Copy out each line below verbatim, skipping any picture.

|---|

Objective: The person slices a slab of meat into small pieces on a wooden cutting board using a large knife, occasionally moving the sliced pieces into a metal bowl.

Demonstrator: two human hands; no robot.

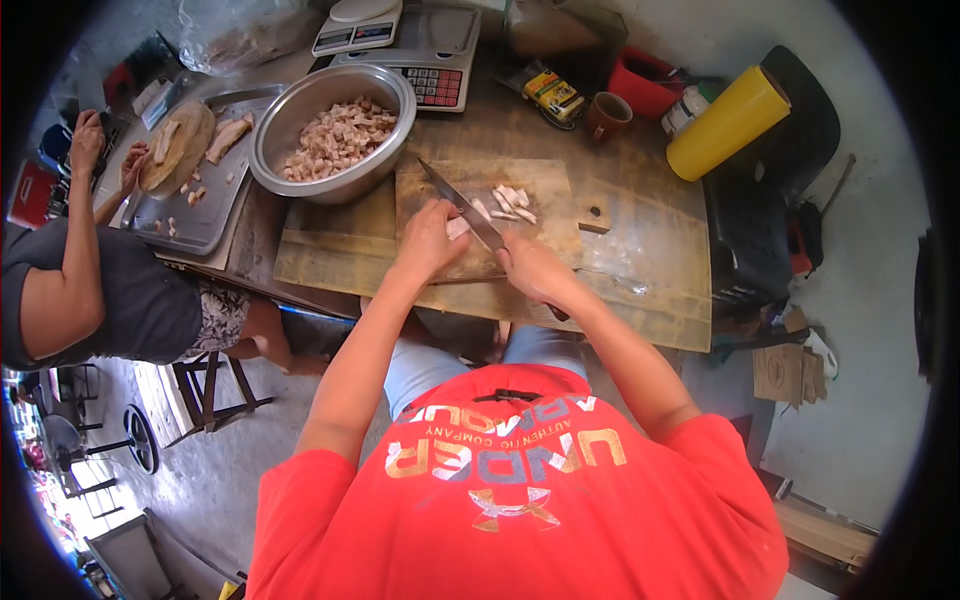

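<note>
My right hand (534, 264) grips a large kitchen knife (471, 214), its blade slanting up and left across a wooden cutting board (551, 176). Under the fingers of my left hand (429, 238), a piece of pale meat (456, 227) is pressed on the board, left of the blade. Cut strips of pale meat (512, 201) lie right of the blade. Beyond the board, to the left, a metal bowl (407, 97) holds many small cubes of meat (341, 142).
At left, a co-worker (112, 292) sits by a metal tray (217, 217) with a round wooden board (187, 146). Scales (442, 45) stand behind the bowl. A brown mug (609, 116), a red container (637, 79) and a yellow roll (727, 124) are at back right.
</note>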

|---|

EXERCISE SOLUTION:
Objective: The person slices a slab of meat into small pieces on a wooden cutting board using a large knife, occasionally moving the sliced pieces into a metal bowl.

Demonstrator: two human hands; no robot.


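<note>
My right hand (534, 264) grips a large kitchen knife (471, 214), its blade slanting up and left across a wooden cutting board (551, 176). Under the fingers of my left hand (429, 238), a piece of pale meat (456, 227) is pressed on the board, left of the blade. Cut strips of pale meat (512, 201) lie right of the blade. Beyond the board, to the left, a metal bowl (407, 97) holds many small cubes of meat (341, 142).
At left, a co-worker (112, 292) sits by a metal tray (217, 217) with a round wooden board (187, 146). Scales (442, 45) stand behind the bowl. A brown mug (609, 116), a red container (637, 79) and a yellow roll (727, 124) are at back right.
</note>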

The exercise requires no additional answer.